Churchland figures it will be at least a decade before anyone reaches the crossroads. "That's partly because the thalamus has a very complex architecture," she said. It might be possible to mimic that architecture in the lab, she added, "but I tend to think it's not going to be a piece of cake."
If anything worries Churchland about brain organoids, in fact, it's that Muotri's visionary claims for their potential could set off a backlash among those who find them unacceptably spooky. "Alysson has done brilliant work, and he's wonderfully charismatic and charming," she said. "But then there's that guy back there who doesn't think it's exciting; he thinks you're the Devil incarnate. You're playing into the hands of people who are going to shut you down."

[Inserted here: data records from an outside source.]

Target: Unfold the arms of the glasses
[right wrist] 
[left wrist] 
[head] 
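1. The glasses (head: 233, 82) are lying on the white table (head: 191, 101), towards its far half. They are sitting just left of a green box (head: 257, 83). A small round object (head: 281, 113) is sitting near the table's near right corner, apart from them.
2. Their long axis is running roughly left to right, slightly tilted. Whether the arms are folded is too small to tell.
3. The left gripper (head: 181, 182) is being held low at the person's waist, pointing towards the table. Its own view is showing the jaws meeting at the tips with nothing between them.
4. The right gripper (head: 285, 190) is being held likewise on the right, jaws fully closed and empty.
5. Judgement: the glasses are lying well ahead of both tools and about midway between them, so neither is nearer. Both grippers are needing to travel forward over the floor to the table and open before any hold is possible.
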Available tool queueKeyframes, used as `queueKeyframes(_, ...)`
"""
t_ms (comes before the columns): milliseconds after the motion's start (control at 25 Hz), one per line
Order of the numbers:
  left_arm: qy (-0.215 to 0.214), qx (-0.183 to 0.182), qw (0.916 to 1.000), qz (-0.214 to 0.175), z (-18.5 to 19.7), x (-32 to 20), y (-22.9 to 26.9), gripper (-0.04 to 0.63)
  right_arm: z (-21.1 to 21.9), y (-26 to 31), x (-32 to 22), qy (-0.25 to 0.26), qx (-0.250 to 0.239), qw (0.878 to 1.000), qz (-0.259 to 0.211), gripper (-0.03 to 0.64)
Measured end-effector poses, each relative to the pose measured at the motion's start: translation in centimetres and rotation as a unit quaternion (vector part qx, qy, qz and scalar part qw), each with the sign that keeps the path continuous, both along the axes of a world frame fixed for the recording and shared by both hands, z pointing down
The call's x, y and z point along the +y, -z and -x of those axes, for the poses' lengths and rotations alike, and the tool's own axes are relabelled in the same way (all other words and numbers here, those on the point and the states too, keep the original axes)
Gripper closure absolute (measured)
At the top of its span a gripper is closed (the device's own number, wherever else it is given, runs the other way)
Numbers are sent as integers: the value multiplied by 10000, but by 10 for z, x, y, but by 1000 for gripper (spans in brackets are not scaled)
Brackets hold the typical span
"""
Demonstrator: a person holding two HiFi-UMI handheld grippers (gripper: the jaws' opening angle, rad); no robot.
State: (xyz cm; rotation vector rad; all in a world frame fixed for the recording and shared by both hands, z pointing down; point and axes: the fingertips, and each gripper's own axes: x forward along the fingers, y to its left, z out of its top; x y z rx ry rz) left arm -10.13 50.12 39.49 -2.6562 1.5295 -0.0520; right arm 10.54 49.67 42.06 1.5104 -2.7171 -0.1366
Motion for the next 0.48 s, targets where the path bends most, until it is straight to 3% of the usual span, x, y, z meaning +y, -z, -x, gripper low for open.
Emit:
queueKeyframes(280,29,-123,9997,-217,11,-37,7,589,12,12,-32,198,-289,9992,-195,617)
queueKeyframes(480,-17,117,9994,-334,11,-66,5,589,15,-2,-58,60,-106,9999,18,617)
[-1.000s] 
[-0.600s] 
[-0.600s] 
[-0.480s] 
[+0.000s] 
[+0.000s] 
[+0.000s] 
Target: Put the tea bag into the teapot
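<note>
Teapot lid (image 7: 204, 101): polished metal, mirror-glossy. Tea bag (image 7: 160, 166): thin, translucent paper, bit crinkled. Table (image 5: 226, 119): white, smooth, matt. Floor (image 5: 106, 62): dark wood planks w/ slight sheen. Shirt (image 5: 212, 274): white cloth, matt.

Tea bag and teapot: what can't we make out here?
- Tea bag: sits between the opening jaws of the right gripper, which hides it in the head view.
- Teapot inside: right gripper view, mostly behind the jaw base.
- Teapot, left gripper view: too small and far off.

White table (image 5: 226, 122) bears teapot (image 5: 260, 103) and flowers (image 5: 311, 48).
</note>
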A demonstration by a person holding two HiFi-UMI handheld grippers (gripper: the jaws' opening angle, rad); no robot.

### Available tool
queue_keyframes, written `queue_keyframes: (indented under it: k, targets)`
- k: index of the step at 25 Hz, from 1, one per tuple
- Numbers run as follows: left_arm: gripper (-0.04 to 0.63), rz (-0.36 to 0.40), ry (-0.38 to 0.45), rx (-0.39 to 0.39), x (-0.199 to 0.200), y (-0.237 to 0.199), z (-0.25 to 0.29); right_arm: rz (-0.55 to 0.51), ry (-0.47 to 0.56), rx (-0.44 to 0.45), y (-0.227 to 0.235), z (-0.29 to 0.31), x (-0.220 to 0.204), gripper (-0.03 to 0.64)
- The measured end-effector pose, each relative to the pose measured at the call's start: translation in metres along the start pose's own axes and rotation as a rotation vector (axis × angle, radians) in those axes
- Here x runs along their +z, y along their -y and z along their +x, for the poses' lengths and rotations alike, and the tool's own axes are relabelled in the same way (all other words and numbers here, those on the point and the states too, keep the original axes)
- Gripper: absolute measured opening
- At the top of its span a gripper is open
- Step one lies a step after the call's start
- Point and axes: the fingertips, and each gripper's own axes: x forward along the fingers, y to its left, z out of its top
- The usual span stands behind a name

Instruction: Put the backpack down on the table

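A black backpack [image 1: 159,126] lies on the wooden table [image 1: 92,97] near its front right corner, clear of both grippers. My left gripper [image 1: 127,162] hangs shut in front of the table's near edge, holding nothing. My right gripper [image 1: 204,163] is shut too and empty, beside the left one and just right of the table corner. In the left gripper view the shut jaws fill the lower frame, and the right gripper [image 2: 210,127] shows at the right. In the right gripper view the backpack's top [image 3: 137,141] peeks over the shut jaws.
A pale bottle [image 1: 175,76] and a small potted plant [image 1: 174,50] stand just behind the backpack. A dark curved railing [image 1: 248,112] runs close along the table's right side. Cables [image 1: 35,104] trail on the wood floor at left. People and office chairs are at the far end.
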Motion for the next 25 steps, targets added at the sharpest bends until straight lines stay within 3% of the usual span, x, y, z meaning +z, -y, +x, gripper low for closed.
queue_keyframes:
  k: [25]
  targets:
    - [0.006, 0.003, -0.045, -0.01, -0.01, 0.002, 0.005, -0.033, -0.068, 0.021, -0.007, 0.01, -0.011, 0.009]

Koch, however, is more willing to indulge Muotri's dreams. "Ten years ago," he said, "nobody would have believed you can take a stem cell and get an entire retina out of it. It's absolutely frigging amazing. So who am I to say the same thing can't be true for the thalamus or the cortex? The field is moving so rapidly, you blink your eyes and another advance has occurred."
The point, he went on, is not to build a Cartesian thought experiment—or a Matrix-style dystopia—but to vanquish some of humankind's most terrifying foes. "You know, my dad passed away of Parkinson's. I had a twin daughter; she passed away of sudden death syndrome. One of my best friends killed herself; she was schizophrenic. We want to eliminate all these terrible things, and that requires experimentation. We just have to go into it with open eyes."